* Try it: Report back every line in the data that includes the string "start".

* Supplied material:

- - - - - - -

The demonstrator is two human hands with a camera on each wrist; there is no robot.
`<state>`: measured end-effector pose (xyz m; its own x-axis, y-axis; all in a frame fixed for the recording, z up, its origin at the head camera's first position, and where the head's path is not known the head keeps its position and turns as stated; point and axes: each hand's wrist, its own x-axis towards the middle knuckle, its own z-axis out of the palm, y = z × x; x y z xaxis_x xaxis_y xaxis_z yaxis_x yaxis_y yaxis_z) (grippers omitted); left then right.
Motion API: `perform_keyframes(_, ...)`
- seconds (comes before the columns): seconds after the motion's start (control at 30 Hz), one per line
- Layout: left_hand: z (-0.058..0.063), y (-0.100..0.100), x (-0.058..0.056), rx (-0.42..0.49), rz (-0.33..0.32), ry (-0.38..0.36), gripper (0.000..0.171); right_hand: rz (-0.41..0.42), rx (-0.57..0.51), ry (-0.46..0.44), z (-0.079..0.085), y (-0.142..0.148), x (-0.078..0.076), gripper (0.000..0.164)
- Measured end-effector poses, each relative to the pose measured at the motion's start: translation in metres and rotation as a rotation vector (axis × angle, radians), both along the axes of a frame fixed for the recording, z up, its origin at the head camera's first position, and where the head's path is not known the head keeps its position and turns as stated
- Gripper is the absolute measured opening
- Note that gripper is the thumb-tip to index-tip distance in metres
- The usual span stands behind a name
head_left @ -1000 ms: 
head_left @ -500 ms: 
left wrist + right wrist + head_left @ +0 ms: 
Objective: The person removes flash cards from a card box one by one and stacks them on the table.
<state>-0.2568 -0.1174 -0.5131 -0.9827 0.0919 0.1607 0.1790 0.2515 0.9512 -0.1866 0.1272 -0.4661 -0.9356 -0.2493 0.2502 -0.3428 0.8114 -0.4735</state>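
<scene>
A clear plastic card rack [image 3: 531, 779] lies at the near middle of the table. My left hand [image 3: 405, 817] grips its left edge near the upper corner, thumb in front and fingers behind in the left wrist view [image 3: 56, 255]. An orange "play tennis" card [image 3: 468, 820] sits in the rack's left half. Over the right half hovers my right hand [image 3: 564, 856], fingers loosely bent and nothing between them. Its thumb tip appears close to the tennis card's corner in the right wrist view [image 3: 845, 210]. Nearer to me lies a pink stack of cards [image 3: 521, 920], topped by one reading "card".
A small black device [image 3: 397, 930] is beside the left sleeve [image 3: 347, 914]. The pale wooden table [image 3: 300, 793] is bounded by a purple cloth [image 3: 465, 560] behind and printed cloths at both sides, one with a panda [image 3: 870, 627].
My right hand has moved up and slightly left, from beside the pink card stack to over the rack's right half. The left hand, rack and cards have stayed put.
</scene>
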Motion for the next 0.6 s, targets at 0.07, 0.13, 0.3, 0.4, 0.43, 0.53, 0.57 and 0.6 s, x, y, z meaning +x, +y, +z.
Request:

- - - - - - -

* Response:
- seconds (comes before the columns): seconds after the motion's start (control at 30 Hz), one per line
- Measured end-effector poses, each relative to the pose measured at the motion's start: translation in metres and rotation as a rotation vector (axis × angle, radians), both along the axes of a frame fixed for the recording, z up, its origin at the head camera's first position, and where the head's path is not known the head keeps its position and turns as stated

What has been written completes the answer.